* _YOUR INSTRUCTIONS_
Among the entries below, please repeat exactly and only the lines from the line containing "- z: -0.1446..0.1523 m" to the line containing "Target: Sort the", both lines included.

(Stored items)
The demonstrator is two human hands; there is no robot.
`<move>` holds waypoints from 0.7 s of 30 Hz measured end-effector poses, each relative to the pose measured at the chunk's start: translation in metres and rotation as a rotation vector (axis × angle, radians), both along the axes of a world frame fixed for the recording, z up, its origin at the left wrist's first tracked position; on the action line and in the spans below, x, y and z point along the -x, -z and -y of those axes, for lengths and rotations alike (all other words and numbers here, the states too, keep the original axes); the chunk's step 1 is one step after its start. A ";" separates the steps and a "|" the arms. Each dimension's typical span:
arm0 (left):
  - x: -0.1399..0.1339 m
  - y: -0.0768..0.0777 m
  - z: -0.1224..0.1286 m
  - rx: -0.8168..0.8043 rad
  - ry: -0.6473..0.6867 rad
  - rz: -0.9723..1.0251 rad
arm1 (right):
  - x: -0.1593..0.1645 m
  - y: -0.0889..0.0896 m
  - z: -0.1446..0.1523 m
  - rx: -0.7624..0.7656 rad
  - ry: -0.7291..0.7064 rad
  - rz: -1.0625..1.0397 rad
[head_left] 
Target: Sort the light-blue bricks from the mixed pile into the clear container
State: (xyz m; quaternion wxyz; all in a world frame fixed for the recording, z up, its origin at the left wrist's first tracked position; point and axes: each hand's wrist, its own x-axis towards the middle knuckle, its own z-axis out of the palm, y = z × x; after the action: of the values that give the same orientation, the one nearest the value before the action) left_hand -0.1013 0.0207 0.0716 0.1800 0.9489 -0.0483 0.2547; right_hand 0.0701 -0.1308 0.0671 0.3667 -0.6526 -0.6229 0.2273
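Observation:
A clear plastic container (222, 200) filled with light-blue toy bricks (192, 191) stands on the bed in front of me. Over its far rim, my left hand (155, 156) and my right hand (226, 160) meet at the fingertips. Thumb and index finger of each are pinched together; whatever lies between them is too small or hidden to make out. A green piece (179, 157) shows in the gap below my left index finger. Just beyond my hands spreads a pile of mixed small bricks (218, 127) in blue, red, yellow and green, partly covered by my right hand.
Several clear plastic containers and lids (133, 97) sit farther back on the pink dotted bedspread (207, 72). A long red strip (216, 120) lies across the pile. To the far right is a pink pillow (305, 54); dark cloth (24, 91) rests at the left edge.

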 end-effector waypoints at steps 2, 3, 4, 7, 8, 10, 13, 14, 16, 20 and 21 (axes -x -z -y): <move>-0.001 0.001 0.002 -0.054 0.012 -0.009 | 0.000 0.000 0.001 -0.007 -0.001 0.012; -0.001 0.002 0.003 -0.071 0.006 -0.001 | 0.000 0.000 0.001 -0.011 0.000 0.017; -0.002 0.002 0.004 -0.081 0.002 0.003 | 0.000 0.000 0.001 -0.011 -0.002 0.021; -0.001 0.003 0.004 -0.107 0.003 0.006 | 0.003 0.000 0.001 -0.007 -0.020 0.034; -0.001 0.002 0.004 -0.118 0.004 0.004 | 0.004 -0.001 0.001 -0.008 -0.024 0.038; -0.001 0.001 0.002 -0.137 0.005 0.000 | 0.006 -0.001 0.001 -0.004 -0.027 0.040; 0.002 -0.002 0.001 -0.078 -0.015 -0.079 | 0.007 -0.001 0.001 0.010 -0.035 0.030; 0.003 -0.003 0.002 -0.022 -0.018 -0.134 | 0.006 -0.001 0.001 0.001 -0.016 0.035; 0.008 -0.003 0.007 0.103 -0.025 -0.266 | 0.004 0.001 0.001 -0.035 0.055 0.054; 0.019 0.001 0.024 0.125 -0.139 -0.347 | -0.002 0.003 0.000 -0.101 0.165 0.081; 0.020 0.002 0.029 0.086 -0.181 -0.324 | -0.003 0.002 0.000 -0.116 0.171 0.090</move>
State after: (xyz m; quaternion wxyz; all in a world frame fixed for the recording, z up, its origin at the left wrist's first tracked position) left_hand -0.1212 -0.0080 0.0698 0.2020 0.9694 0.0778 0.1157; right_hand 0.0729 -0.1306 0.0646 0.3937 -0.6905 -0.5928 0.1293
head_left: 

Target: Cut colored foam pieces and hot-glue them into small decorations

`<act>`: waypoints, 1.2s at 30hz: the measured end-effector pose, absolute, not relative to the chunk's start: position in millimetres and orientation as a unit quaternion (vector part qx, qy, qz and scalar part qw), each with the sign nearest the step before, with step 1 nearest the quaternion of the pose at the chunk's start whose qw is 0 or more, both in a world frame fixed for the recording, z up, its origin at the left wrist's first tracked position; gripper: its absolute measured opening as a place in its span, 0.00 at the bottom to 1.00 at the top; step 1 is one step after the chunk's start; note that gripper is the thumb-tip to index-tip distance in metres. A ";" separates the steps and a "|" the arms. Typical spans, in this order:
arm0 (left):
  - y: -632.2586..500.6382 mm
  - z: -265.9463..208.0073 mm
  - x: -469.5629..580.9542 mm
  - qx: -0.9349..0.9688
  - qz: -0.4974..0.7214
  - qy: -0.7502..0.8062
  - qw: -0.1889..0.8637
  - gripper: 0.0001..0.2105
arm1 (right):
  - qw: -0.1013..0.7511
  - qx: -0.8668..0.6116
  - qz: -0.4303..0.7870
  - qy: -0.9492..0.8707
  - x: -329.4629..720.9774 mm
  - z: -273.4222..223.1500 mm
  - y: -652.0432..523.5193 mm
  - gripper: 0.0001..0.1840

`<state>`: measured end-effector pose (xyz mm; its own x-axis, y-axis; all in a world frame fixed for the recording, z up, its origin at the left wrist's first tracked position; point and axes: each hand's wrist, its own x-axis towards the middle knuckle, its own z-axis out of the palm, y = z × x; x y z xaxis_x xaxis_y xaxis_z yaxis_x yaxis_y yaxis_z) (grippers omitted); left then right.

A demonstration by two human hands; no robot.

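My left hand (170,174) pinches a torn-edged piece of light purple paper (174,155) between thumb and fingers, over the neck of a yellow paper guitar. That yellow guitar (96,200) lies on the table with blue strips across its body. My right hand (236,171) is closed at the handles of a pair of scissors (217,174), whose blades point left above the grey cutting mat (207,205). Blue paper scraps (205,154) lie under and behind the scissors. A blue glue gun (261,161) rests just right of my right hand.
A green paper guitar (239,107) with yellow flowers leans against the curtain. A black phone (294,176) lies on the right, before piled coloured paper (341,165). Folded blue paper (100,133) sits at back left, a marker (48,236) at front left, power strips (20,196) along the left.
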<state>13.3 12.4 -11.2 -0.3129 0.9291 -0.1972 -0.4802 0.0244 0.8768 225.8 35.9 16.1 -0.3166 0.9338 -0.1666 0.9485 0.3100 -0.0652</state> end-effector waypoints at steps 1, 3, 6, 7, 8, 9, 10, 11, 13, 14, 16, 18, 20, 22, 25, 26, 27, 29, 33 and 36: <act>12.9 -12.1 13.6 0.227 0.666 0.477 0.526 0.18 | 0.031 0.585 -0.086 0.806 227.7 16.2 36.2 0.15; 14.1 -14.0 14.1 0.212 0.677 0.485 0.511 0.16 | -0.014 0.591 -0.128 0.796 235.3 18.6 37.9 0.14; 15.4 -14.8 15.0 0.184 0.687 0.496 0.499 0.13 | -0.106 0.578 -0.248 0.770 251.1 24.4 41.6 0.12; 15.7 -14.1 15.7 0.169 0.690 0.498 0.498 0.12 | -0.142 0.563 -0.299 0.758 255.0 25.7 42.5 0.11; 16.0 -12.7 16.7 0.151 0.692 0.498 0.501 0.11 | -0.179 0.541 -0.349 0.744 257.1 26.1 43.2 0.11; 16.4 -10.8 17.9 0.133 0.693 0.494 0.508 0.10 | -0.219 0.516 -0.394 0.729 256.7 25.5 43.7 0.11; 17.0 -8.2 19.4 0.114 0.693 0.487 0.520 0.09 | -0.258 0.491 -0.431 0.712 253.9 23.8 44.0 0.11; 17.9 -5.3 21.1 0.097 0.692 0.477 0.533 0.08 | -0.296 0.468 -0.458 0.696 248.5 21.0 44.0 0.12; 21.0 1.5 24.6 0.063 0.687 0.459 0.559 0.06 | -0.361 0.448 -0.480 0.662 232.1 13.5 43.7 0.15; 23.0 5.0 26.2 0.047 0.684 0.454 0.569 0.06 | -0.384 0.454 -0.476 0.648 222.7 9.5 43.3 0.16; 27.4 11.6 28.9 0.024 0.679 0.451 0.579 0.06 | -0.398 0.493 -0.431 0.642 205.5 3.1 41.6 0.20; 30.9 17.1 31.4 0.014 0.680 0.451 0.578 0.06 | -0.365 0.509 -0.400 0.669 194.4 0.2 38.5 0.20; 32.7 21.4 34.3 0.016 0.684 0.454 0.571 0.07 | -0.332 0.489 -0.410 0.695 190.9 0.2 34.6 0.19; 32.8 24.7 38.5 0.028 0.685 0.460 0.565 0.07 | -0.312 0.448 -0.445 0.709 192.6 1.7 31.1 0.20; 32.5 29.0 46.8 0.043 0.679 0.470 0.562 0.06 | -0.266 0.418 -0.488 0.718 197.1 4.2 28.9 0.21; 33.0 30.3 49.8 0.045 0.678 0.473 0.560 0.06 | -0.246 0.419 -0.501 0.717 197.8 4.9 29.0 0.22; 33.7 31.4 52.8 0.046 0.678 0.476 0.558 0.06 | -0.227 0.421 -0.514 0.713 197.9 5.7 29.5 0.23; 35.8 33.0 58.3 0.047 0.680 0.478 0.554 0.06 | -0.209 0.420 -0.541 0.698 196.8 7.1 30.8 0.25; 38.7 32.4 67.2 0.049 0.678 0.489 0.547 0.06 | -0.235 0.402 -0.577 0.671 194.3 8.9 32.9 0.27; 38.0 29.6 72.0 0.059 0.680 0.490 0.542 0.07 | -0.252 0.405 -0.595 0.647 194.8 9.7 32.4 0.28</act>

* _TASK RESULT_
  - z: -0.1446..0.1523 m
  - rx: -0.7624..0.7656 rad
  - ry: -0.7291..0.7064 rad
  - rz: -1.0625..1.0397 rad
[head_left] 
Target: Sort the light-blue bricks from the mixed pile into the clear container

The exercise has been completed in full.